Neil Dorreen
- Dorreen in 1930

Personal information
- Born: 11 October 1901 Hampden, Otago, New Zealand
- Died: 20 August 1984 (aged 82) Hastings, New Zealand
- Batting: Right-handed
- Role: Wicketkeeper-batsman

Domestic team information
- 1927-28 to 1930-31: Canterbury

Career statistics
| Competition | First-class |
| Matches | 5 |
| Runs scored | 192 |
| Batting average | 38.40 |
| 100s/50s | 1/0 |
| Top score | 105 not out |
| Balls bowled | 0 |
| Wickets | – |
| Bowling average | – |
| 5 wickets in innings | – |
| 10 wickets in match | – |
| Best bowling | – |
| Catches/stumpings | 11/6 |
- Source: Cricinfo, 9 June 2019

= Neil Dorreen =

New Zealand cricketer

Neil Dorreen (11 October 1901 – 20 August 1984) was a New Zealand cricketer who played five matches of first-class cricket for Canterbury between 1928 and 1931.

Dorreen was a wicket-keeper, but was best known for his hard hitting in the middle and lower order. In a senior club match for St Albans in the Christchurch competition in March 1927 he scored 226 not out, hitting nine sixes, and adding 311 in an unbroken stand for the fifth wicket in 130 minutes.

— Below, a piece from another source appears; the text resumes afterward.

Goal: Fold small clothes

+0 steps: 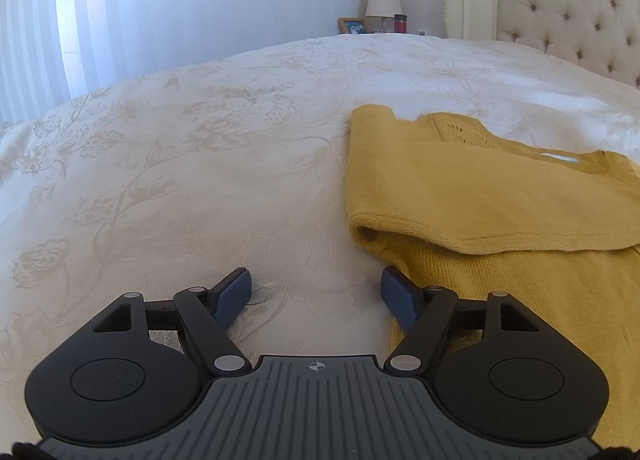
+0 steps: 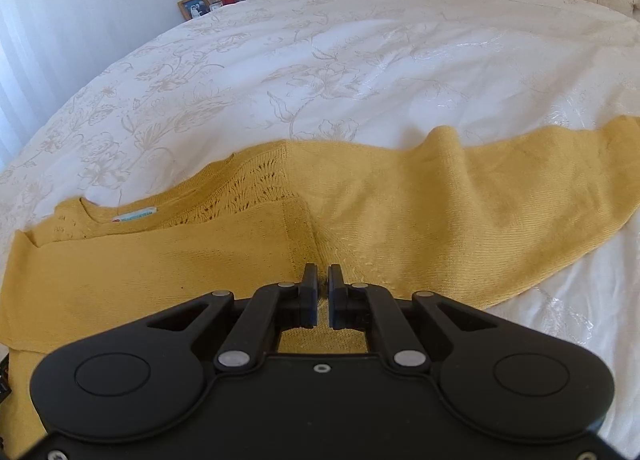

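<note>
Mustard sweater (image 2: 360, 212) on floral white bedspread (image 1: 180, 148) — tufted headboard (image 1: 580, 8), perhaps cream.

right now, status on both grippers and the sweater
Left hand-held gripper open, empty, over the white floral bedspread. Right hand-held gripper shut on the mustard-yellow knit sweater; one sleeve already folded across. Nothing in the way.

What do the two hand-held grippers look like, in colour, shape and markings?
The left gripper has a black body with two round housings, silver pivot pins, a ribbed grey centre plate with a small crosshair mark, and blue finger pads. The right gripper has the same black linkage shape and silver pins; its fingers look black.
</note>
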`<state>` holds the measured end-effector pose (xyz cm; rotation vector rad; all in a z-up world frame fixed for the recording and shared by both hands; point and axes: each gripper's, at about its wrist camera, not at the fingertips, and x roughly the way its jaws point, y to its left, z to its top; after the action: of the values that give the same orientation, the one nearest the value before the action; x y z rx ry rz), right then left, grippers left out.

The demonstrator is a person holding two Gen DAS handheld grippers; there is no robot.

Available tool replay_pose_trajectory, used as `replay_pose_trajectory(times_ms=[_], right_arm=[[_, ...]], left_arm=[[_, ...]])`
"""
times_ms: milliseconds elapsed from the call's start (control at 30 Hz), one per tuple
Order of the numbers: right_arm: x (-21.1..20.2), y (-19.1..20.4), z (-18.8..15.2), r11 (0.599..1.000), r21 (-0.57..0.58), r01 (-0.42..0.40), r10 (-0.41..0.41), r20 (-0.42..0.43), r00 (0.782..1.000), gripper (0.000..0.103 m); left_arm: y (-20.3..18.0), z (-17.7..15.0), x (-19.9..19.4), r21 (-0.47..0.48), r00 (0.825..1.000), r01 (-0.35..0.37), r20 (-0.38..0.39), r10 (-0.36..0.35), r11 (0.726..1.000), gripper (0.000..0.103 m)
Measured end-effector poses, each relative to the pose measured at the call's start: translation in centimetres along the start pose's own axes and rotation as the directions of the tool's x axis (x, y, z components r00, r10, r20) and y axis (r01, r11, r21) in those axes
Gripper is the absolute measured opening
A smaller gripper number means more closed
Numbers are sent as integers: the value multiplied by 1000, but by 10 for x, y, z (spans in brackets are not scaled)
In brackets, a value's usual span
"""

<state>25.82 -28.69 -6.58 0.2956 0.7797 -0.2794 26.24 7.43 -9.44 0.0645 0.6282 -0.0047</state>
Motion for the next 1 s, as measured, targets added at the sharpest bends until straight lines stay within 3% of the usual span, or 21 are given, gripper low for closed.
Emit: replay_pose_trajectory(times_ms=[33, 133, 233, 333, 533, 700, 767, 800, 867, 1000], right_arm=[[0, 1, -1, 999, -15, 41, -41, -4, 999, 4], [4, -7, -1, 995, -19, 99, -100, -22, 995, 4], [-2, -22, -2, 998, 37, 40, -40, -17, 999, 7], [-12, -25, -2, 999, 45, -4, 3, 14, 1000, 16], [-13, -4, 3, 997, 23, -67, 67, 25, 997, 16], [1, 19, 3, 996, -44, -76, 76, -5, 997, 16], [11, 19, 0, 997, -52, -59, 57, -34, 998, 19], [16, 17, -1, 997, -53, -47, 44, -49, 998, 19], [17, 10, -4, 998, -48, -49, 47, -49, 998, 18], [4, -12, 1, 997, -9, -77, 77, -29, 997, 21]], left_arm=[[0, 1, -1, 3, 1000, 1, -3, -1, 1000, 71], [4, 9, -7, 24, 1000, 11, -24, -11, 1000, 70], [12, 21, -21, 4, 1000, 10, -21, -9, 1000, 70], [14, 37, -37, -18, 999, 24, 43, -24, 1000, 70], [-19, 67, -21, 82, 998, 24, 64, -29, 996, 71], [-25, 70, 29, 96, 997, -55, -52, 60, 994, 70], [-11, 65, 53, 33, 982, -104, -158, 108, 994, 74], [1, 62, 58, -35, 981, -85, -178, 77, 996, 77], [11, 63, 55, -94, 981, -79, -183, 61, 992, 77], [5, 69, 28, -99, 984, -93, -164, 76, 991, 75]])
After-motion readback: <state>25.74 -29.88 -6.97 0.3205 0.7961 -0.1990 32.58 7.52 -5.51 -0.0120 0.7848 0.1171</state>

He replaced Bob Burns as Canterbury's wicket-keeper in the final match of the 1929-30 Plunket Shield. In that match, Dorreen set a New Zealand seventh-wicket record that still stands. In Canterbury's first innings he joined John Powell at the wicket at 239 for six and the pair added 265 in about two hours, taking the score from 300 to 500 in 85 minutes. Powell was out for 164, and Dorreen finished on 105 not out. Canterbury declared at 523 for 7, made off 106 overs, and dismissed Otago for 124, winning by an innings and 227 runs inside two days.
Dorreen kept his spot in the Canterbury team throughout 1930–31. His batting record was less spectacular, but he caught seven batsmen and stumped three, and Canterbury won the Plunket Shield.

He also played rugby over several seasons in the 1920s for Canterbury.

He married Elsie Martin (1907–1995) in June 1931, and they moved to Taradale, Hawke's Bay, where they took up farming. They had a daughter and a son.